Murphy v. Johnson

Decision Date02 March 2000
Docket NumberNo. 97-41259,97-41259
Citation205 F.3d 809
CourtU.S. Court of Appeals — Fifth Circuit

[Copyrighted Material Omitted] Appeal from the United States District Court for the Easter District of Texas Before WIENER, DeMOSS, and DENNIS, Circuit Judges.

DeMOSS, Circuit Judge:

Petitioner Ivan Ray Murphy appeals the district court's denial of his petition for writ of habeas corpus under 28 U.S.C. 2254. For the reasons set forth below, we affirm.


On the night of January 9, 1989, Petitioner Murphy and Douglas Stoff went to the home of Lula Mae Denning in Denison, Texas. Ms. Denning, an eighty-year-old lifetime friend of Murphy's, invited the two men into her home. Once inside, the two men robbed Ms. Denning of jewelry, beat her to unconsciousness, and left her for dead. They returned several hours later to steal more jewelry that they could sell for more drugs.

A Grayson County Grand Jury indicted Murphy for the capital murder of Ms. Denning, specifically charging that he had committed murder during the course of the commission of a robbery or burglary. Following a trial, the jury returned a guilty verdict, and at a subsequent punishment hearing, the same jury answered affirmatively the two special issues set forth in the version of article 37.071 of the Texas Code of Criminal Procedure that was in effect at the time of the offense. Accordingly, the trial court imposed upon Murphy the sentence of death.
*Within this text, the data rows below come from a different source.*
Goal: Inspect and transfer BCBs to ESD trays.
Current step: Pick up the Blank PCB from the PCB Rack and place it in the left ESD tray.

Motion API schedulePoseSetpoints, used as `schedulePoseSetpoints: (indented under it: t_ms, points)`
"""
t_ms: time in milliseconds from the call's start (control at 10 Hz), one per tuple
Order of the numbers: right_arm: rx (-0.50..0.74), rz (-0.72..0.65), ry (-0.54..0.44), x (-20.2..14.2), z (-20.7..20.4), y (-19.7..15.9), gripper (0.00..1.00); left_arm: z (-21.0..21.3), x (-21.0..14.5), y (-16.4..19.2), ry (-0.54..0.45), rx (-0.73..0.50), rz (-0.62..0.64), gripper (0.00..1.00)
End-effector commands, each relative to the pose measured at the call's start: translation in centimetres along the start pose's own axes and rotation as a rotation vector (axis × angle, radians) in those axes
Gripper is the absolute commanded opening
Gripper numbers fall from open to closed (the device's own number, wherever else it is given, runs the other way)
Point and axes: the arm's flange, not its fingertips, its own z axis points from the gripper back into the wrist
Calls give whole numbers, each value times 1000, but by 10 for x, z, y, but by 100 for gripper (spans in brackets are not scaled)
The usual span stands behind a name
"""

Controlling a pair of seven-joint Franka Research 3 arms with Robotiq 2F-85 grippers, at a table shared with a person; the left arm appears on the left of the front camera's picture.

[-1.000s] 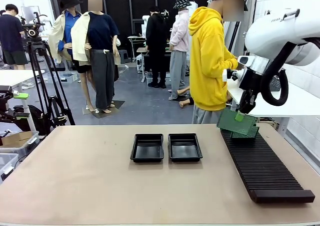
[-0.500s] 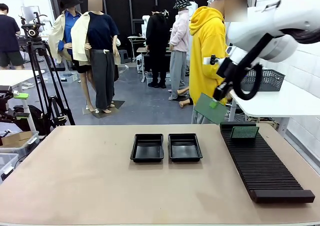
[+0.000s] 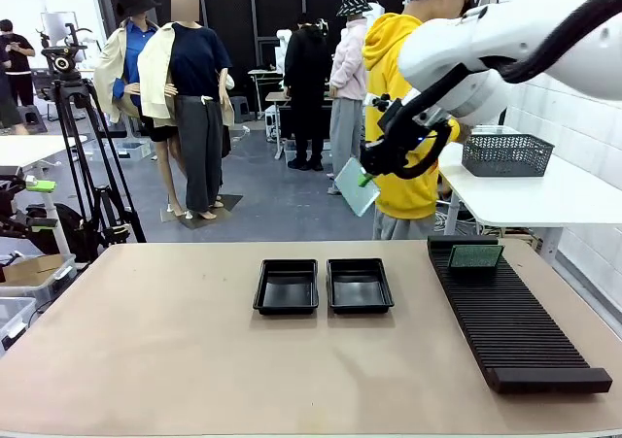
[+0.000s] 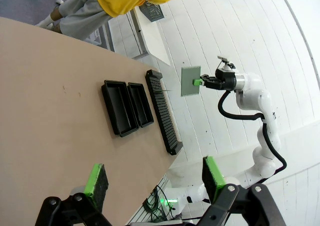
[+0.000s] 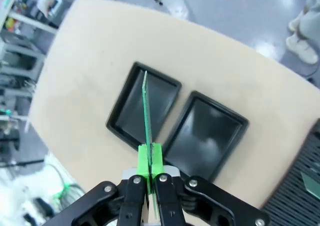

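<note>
1. My right claw (image 3: 366,178) pinches a circuit board (image 3: 355,187) by its edge, high over the desk's (image 3: 146,341) far side.
2. It seems thin, light, stiff and fragile: hold edges only.
3. My left claw (image 4: 155,176) is spread.

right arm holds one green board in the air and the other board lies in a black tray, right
The front view shows the other BCB standing in the ribbed rack, not a tray; both ESD trays are empty. The right arm's fingers do hold one BCB in the air.
</note>
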Motion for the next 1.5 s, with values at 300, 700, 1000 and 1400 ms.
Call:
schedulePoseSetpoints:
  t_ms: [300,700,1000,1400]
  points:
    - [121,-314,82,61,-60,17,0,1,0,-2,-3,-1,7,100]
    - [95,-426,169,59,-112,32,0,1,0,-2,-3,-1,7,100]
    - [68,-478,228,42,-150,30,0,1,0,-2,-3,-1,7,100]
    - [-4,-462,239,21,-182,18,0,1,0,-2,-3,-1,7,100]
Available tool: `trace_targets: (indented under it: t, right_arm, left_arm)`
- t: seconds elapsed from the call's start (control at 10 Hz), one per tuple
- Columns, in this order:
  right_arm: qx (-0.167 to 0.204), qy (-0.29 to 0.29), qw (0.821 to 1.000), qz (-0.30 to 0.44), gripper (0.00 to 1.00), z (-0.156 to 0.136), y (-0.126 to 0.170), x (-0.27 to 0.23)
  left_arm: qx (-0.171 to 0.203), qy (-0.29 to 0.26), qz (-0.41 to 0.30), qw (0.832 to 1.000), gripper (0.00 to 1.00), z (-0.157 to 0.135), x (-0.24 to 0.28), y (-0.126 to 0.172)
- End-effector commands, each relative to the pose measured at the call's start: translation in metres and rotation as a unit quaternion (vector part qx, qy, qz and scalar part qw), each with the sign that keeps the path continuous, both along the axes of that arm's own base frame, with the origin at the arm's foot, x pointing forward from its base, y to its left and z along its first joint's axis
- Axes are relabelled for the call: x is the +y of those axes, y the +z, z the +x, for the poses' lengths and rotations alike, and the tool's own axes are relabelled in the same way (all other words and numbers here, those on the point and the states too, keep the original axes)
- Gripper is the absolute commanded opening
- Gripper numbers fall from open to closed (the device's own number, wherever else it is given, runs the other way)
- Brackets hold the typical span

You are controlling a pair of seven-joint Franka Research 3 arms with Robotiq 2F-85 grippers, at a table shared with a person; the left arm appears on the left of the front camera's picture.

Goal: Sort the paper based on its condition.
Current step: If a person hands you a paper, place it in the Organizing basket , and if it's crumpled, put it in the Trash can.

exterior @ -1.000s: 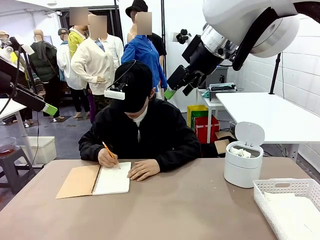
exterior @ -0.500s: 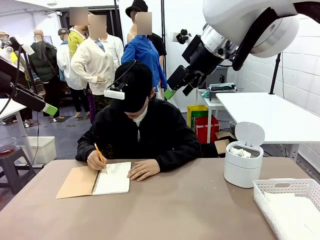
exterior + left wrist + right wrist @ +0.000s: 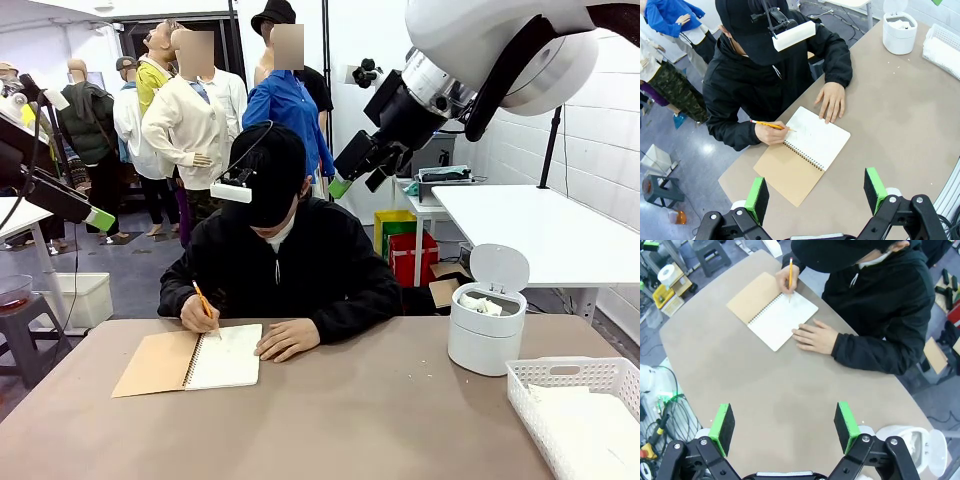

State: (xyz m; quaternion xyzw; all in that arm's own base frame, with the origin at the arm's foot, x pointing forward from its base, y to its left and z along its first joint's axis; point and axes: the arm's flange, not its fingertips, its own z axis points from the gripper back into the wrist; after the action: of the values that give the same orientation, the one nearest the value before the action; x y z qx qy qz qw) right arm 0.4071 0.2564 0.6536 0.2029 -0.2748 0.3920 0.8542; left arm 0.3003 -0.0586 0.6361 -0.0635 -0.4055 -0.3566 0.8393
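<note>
Since just before: pencil hand [image 3: 197,315] a little further right on the notebook [image 3: 228,358], page marks too small to read. Both wide open, holding nothing: left gripper [image 3: 815,179] and right gripper [image 3: 783,409]. In the white bin [image 3: 483,347], crumpled paper [image 3: 483,304]; in the basket [image 3: 570,368], flat paper [image 3: 585,425].

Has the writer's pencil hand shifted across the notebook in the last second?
Yes. The pencil hand has slid slightly left, toward the spiral binding of the notebook, which stayed put.
</note>
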Motion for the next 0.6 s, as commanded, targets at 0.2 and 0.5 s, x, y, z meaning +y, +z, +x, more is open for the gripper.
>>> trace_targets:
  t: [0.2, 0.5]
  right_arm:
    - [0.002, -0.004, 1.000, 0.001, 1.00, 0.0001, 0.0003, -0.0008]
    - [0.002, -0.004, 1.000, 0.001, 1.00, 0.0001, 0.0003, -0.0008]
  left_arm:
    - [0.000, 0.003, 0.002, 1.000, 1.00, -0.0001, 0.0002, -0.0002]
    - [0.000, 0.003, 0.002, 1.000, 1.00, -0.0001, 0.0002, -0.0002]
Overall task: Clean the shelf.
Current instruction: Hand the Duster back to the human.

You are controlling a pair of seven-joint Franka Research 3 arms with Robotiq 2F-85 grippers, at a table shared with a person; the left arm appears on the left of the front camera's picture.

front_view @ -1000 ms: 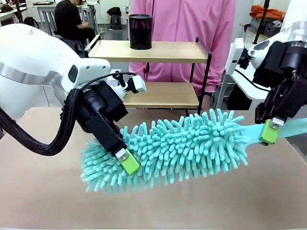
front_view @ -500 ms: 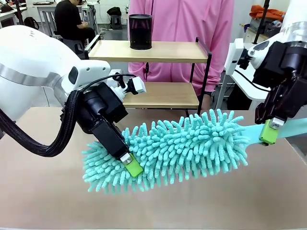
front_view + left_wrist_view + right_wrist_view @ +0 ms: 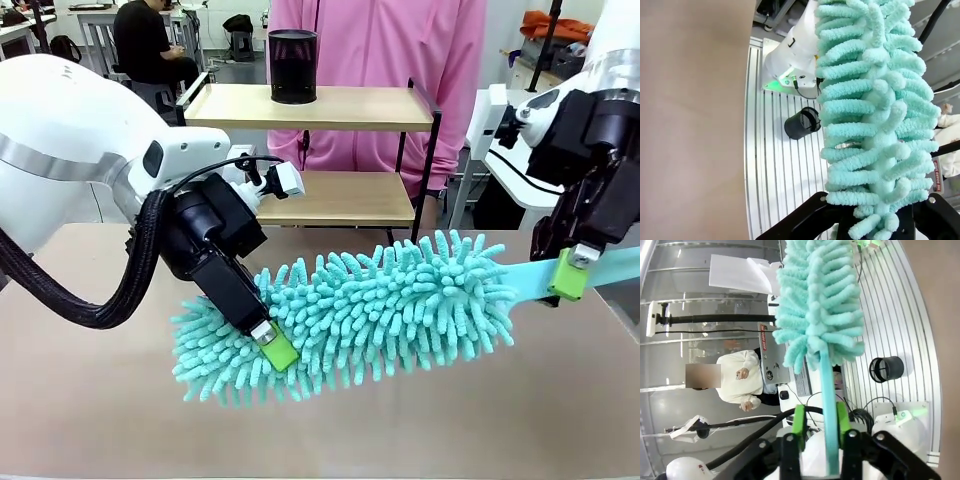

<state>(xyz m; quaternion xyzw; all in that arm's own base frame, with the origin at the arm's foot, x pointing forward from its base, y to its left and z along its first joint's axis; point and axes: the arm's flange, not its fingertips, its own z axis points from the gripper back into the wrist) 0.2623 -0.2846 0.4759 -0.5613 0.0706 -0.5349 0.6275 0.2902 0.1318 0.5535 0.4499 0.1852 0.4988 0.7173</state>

Murphy's conviction and sentence were automatically appealed to the Texas Court of Criminal Appeals. On September 23, 1993, in an unpublished opinion, that court affirmed Murphy's conviction and sentence. And on October 11, 1994, the United States Supreme Court denied Murphy's petition for writ of certiorari. See Murphy v. Texas, 115 S. Ct. 312 (1994).

Murphy next filed an application for state habeas relief. The same judge who had presided over Murphy's trial considered his application and issued a one-page order stating that there were no unresolved factual issues and recommending that Murphy's application be denied. On February 28, 1996, the Texas Court of Criminal Appeals denied Murphy's application for state habeas corpus relief. 1 Murphy then filed his petition for habeas corpus relief in federal district court asserting eleven claims for review. Following the district court's denial of his petition, Murphy received from the district court, pursuant to 28 U.S.C. 2253(c)(2), a certificate of appealability ("COA") on the following two of eight issues for which he sought a COA: (1) whether the district court erred in refusing to grant Murphy's request for discovery and an evidentiary hearing; and (2) whether the district court erred in denying Murphy's claim that the grand jury selection process of Grayson County, Texas, violated hisSixth and Fourteenth Amendment rights. Murphy moved this Court for a COA on four of the six issues that had been denied by the district court. On March 8, 1999, a panel of this Court denied his request for an additional COA. With the benefit of briefing and the oral argument of counsel, we now proceed to the disposition of the original two issues for which a COA was granted by the district court.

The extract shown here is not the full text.